• [WHAT NEEDS TO BE DONE]: Word for word, set down every line of the entries below from the line with "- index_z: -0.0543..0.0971" to the line with "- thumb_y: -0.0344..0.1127", including both, and no other line.

Dataset items

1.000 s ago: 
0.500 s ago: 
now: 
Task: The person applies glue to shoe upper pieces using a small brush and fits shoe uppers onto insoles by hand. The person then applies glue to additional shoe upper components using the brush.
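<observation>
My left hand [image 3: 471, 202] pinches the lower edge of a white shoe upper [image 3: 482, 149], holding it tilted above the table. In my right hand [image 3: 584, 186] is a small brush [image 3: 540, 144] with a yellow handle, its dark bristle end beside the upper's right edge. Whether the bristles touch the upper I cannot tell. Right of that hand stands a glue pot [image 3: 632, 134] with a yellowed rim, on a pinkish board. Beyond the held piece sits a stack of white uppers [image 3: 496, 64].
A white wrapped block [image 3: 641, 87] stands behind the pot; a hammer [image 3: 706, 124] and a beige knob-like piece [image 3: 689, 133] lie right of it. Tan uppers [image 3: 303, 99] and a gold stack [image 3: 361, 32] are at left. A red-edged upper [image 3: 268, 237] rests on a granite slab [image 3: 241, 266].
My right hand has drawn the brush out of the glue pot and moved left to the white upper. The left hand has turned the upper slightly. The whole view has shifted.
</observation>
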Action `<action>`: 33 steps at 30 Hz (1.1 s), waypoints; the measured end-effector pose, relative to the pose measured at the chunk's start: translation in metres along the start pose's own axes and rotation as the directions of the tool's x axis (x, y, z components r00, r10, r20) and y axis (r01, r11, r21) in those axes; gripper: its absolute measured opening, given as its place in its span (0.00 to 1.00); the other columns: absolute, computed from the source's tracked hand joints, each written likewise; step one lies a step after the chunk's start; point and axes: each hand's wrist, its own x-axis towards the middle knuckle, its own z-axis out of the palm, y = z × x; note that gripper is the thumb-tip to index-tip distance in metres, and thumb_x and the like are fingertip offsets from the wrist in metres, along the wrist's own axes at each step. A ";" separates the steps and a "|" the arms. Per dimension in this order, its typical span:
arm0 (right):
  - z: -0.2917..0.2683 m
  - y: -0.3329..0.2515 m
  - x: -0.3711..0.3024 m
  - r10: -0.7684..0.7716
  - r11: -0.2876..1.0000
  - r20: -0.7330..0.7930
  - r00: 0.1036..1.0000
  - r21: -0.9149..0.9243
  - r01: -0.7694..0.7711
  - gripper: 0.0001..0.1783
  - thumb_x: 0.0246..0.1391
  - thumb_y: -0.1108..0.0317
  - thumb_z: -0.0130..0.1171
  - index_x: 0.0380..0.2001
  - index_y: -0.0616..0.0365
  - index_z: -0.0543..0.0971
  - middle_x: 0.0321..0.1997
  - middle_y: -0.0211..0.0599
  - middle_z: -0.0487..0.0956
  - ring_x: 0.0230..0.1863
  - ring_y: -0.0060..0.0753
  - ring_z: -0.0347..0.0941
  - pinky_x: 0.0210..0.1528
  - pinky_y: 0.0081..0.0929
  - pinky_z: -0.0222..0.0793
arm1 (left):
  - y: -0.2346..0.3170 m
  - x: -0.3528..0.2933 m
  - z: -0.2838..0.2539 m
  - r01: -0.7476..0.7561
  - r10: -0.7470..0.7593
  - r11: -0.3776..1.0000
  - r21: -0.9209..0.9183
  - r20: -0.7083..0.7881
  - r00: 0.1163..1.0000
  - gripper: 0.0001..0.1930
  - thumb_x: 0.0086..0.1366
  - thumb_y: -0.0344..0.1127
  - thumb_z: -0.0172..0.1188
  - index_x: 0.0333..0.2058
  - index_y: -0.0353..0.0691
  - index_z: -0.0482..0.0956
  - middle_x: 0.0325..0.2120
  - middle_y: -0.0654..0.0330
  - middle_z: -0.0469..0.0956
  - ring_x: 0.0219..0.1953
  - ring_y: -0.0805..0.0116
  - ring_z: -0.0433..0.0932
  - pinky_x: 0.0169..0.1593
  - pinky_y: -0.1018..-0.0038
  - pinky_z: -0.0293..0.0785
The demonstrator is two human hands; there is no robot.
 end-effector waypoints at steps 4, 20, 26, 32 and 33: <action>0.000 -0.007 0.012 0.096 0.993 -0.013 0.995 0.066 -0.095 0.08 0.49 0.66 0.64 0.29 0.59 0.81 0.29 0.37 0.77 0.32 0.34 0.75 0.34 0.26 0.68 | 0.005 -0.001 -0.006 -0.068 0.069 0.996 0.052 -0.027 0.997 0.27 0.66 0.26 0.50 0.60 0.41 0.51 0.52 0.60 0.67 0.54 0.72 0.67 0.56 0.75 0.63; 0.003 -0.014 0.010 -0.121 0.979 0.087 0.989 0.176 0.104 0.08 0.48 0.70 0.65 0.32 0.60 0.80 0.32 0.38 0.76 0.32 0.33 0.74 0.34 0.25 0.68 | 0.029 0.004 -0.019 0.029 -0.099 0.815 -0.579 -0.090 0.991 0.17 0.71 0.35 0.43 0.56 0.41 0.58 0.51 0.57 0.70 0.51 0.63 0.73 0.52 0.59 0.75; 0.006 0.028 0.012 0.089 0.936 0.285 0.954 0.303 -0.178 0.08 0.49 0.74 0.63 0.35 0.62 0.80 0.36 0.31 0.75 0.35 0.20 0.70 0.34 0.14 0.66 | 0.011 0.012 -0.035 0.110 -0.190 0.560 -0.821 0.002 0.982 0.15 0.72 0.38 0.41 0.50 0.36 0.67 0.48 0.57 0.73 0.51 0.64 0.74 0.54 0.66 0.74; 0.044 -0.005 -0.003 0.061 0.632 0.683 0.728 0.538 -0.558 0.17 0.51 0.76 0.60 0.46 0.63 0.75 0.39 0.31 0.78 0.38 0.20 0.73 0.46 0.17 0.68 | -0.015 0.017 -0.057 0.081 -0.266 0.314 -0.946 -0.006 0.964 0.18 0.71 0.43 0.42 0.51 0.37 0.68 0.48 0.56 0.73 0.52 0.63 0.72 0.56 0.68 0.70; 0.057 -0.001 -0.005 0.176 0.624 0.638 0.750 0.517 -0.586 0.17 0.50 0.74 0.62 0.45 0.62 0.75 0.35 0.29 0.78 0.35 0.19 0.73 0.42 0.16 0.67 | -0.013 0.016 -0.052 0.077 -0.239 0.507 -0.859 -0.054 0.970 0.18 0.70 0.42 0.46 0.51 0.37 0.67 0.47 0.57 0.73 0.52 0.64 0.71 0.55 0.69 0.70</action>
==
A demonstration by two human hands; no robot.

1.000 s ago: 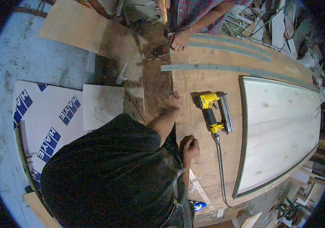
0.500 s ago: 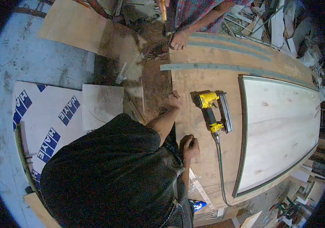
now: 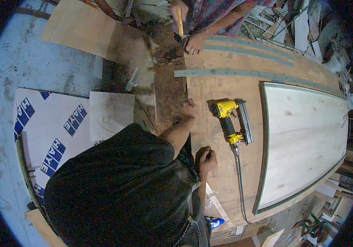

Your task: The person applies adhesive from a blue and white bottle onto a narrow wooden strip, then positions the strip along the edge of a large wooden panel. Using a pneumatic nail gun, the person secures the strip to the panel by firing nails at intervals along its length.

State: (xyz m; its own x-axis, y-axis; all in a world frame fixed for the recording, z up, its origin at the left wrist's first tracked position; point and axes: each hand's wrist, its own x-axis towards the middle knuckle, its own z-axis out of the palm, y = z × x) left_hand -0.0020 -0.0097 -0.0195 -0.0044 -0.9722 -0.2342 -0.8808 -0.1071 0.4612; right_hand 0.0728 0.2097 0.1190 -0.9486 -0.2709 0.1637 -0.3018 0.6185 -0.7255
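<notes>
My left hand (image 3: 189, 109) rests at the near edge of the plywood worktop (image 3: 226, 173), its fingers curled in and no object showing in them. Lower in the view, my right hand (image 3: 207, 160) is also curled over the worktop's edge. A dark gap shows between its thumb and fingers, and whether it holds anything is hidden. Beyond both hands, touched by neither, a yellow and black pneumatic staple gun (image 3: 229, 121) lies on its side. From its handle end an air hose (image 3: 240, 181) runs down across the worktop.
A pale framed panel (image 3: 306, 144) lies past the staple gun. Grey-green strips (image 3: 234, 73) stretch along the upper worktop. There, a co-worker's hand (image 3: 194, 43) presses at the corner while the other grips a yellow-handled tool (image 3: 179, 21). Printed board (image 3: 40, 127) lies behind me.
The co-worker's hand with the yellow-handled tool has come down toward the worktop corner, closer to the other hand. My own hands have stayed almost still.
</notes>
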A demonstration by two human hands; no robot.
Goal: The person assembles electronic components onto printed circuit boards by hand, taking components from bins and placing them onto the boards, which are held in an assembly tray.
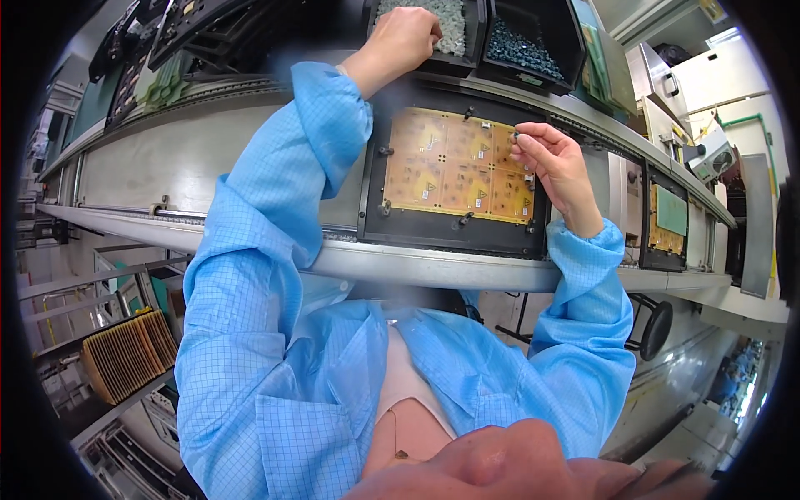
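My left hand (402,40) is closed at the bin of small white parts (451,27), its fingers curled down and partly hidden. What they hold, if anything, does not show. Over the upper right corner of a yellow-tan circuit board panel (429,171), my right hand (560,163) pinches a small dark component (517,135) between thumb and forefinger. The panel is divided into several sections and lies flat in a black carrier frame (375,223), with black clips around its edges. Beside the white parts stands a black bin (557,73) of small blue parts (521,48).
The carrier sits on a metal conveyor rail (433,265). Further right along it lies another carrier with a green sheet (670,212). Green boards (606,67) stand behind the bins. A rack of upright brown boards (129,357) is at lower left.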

• [OUTPUT OF THE EXERCISE]:
  - index_z: -0.0543..0.0971
  - middle_x: 0.0321..0.1997
  - middle_y: -0.0211..0.0599
  - middle_z: -0.0487..0.0956
  - ring_x: 0.0230..0.1863
  - ring_y: -0.0060..0.0753
  - ring_z: -0.0347..0.0941
  - pinky_x: 0.0210..0.1528
  - pinky_y: 0.0081..0.0929
  - pinky_z: -0.0222..0.0793
arm1 (left):
  - y: -0.2346..0.3170 m
  - x: -0.3528..0.2933 m
  - z: -0.2838..0.2539 m
  - r01: -0.7476..0.7561
  - r10: -0.7470..0.7593
  - r11: -0.3776..1.0000
  - r21: -0.9209..0.9183
  - r20: -0.7083..0.7881
  - r00: 0.1163..1.0000
  - gripper: 0.0001..0.1930
  - thumb_x: 0.0086..0.1366
  - thumb_y: -0.0344..0.1127

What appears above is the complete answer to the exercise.